# Kampfspiele und PC



## icon11 (1. März 2011)

Hallo kennt jemand vielleicht ein gutes Kampfspiel wie Mortal Kombat, ausser Street Fighter für den PC ?  
Ich kenne leider keine,wo liegt das Problem mal ein gutes Fightgame vielleicht mit MMo Elemente zu produzieren?
Es kommen jeden Tag massenhaft Spiele auf den Markt nur sind leider davon meiner Meinung nach 75% schrott.

Grüße


----------



## Enisra (1. März 2011)

BlazeBlue gäb´s da noch, aber ansonsten gibts das Genre auf dem PC so selten wie RTS auf der Konsole


----------



## svd (1. März 2011)

"BlazBlue: Calamity Trigger" ist auf den PC portiert worden.
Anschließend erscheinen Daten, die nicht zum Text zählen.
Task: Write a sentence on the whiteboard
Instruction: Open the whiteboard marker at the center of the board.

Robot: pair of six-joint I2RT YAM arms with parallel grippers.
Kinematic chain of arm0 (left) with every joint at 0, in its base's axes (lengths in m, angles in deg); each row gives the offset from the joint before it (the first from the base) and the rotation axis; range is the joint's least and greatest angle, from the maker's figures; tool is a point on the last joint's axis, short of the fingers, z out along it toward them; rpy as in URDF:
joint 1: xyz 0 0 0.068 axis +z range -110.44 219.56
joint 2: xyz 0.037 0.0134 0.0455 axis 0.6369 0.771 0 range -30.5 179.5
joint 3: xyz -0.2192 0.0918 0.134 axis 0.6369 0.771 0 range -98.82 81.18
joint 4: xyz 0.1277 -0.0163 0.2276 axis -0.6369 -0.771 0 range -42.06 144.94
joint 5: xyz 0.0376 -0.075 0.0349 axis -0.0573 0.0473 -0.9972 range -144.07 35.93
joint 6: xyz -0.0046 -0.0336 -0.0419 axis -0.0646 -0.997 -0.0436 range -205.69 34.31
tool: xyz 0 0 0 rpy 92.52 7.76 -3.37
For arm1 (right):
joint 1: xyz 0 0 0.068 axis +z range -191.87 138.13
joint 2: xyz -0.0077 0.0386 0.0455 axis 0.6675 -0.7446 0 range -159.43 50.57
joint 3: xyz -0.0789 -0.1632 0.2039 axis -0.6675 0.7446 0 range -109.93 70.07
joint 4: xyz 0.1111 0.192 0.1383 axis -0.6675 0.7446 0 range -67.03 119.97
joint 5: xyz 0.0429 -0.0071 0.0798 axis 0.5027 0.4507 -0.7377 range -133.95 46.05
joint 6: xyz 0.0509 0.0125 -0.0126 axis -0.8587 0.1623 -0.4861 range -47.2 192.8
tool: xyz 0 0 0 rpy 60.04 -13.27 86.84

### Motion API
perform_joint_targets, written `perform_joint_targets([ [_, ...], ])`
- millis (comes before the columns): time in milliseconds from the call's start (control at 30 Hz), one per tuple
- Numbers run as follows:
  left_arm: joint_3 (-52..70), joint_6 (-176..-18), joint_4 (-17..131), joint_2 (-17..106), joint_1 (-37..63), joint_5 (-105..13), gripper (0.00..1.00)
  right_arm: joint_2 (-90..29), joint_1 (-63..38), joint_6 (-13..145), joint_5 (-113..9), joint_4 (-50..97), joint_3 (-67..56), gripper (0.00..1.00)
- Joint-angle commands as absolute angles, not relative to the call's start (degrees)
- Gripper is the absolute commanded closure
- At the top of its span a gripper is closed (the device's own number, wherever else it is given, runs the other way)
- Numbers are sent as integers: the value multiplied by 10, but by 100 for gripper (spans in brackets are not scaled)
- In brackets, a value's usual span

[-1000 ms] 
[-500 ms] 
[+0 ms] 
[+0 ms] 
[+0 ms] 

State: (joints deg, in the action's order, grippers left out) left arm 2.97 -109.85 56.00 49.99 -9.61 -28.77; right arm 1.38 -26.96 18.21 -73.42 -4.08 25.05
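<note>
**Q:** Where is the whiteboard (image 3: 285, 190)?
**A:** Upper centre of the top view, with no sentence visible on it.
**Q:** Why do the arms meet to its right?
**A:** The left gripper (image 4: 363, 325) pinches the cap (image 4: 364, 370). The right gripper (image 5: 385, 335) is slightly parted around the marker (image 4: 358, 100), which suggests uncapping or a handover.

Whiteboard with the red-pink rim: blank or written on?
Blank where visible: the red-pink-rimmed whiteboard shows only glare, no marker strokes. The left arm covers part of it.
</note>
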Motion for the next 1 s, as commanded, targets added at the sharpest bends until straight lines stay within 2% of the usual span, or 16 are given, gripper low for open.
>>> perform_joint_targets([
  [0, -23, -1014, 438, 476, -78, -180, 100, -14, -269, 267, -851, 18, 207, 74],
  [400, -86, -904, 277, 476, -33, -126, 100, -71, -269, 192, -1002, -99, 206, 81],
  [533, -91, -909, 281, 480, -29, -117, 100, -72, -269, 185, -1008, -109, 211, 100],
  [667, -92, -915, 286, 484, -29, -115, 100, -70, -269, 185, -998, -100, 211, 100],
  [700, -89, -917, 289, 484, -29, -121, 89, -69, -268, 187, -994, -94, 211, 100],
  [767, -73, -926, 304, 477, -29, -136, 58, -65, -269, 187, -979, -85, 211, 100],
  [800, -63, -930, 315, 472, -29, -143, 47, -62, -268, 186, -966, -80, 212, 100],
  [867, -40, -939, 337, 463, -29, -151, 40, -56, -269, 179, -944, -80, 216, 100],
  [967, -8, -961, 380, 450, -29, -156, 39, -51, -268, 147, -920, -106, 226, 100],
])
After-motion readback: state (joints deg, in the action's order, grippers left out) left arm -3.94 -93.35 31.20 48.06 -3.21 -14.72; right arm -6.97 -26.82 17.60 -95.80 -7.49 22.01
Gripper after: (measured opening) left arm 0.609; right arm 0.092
Weiß jetzt aber nicht, wie das Spiel im Test abgeschnitten hat.


----------



## Bonkic (1. März 2011)

wie wärs mit  BlazBlue - Calamity Trigger ?
die qualität soll stimmen, der grafikstil ist halt geschmacksache.

ansonsten ist die auswahl auf pc ja wirklich nicht so sehr groß. 
mortal kombat (9) sollte auch mal umgesetzt werden, ob das noch im plan ist, weiss ich allerdings nicht.


----------



## Herbboy (1. März 2011)

vltr. gefällt Dir aber auch so was wie Devil May Cry 4, das ist ein schnelles "Anime"-artiges Actionspiel, typisch eher für Konsole


----------



## TheKhoaNguyen (1. März 2011)

svd schrieb:


> "BlazBlue: Calamity Trigger" ist auf den PC portiert worden.
> 
> Weiß jetzt aber nicht, wie das Spiel im Test abgeschnitten hat.


Wenn ich mich recht entsinne, war es eine 89 oder gar eine 90. Soll echt Spaß machen, habe es aber noch nicht gespielt.

Wenn ich es noch hätte, würde ich Virtua Fighter 1 und 2 spielen. Schade, dass die Nachfolger nie für den PC kamen. Das war grandioses, schnelles und intuitives Gameplay imo.


----------



## icon11 (8. März 2011)

Danke für die zahlreichen Antworten .
Ich werde mal BlazeBlue anspielen kannte ich noch nicht.
Ich hoffe ja auf Blade & Soule ala Kung Fu Master   http://www.youtube.com/watch?v... 
oder Destroyer auch hammer http://www.youtube.com/watch?v=VSIjQaP5w0w&feature=related
hoffentlich kommt das MMO auch auf deutsch.
mfg


----------



## Look (8. März 2011)

Nativ für den PC gibt es wirklich nicht so viel, mir würde noch Lugaru einfallen, noch spezieller Toribash und Ragdoll Kung Fu.

Was man erwähnen könnte, PS1, PS2 und GC/Wii Emulatoren sind heute schon ziemlich weit, damit sind natürlich auch Kampfspiele lauffähig (die in höherer Auflösung durchaus noch nett aussehen können) - Rechner muss nur recht potent sein, Spiele und natürlich auch eine Konsole müssen vorhanden sein, sonst alles ganz doll böse (zudem ist das Thema hier nicht gern gesehen).


----------



## Saiiida (13. Januar 2012)

Also ich würde mal Rumble Fighter Deutschland empfehlen.
Viele geile Kampfsportarten zur Auswahl.
Es ist auch kostenlos.


----------



## Scarface794 (21. Januar 2012)

Battle Arena Toshinden war ganz lustig. Irre Moves und irgendwie abstrus. Aber es macht irre Spass.


----------



## Crysisheld (21. Januar 2012)

Ich würde mal empfehlen auf das Datum zu schauen, von wann der Post überhaupt ist/war...


----------